More about the Los Angeles Basin SAS Users Group (LABSUG) later, but I did want to mention one tangential point from the first presentation. It was on the Graphics Template Language (GTL). The first example was pretty cool, looking at the population pyramid by gender and year for the United States, then for Qatar at the same time. This is obviously hundreds of numbers to plot – age by gender for two countries for two years.

You can read how to make this here, in the paper presented at SAS Global Forum this year, Off the Beaten Path.

So, this plot was cool, but there were others that I looked at the plot and thought, “Gee, I’d just have an artist draw that.”

My take-away from that session was that you COULD graph anything anyway with GTL. Whether it was worth the effort or not is another story.

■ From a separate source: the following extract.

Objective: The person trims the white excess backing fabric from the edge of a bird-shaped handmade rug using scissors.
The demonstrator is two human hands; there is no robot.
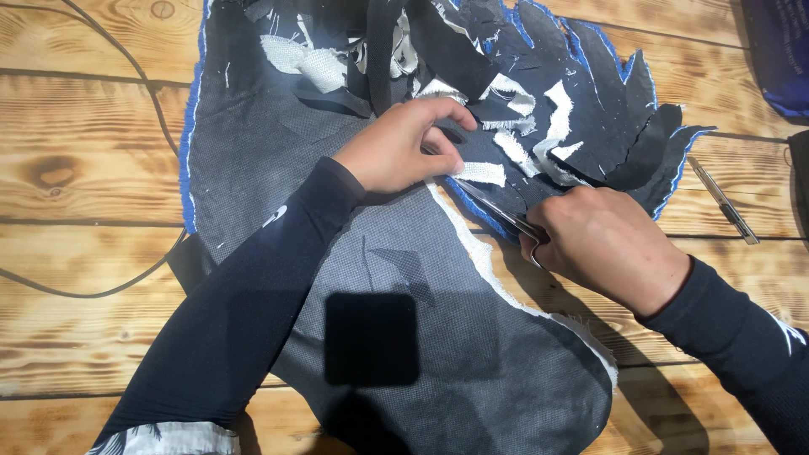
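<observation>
You had one camera only, worn on your head and tilted steeply down at the wooden table (76, 160). It sat close, so your left hand (396, 147) and right hand (607, 244) filled mid-frame, with both forearms entering from the bottom edge. No second view overlapped it.

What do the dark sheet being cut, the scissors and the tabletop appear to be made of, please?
The dark sheet looks like matte grey non-woven fabric with a fine dotted texture; its frayed white and blue edges suggest a woven backing. The scissors in the right hand look like shiny metal. The tabletop looks like wood planks with scorched grain, possibly printed.
</observation>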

This brings me to “semi-programming” which is a term I just made up. (Not to be confused with semi-infinite programming, which is actually a thing, or quasi-programming, which is what I was going to call it until I found out that was another actual thing.)

Semi-programming is when it is simpler to program half the solution and do the other half some other way.

SEMI-PROGRAMMING EXAMPLE #1

Let’s say your boss wanted you to create a bubble plot of the relative sizes of all the 14 most popular animal species in the Santa Barbara Zoo and have the bubble size be relative to the mean weight of animals of that species. I’m sure you could do something with SAS or some other program with a gazillion programming statements to draw capybaras and parrots and other species on your chart. Or, you could do the bubble plot, find the 14 animal species photos on wikipedia, paste them on to the plot, dragging each photo to be the right size to just fit over that bubble. You could probably do the whole thing with three statements, a few minutes on google and some copying and pasting and be done in half an hour.

Spare me the question,

“What if you have to do it again?”

My initial reaction is, then you quit because your boss is an ass if she regularly asks you to do stuff like that. Seriously though, you could create a bunch with the semi-programming method in the time it would take you to do ONE purely programming.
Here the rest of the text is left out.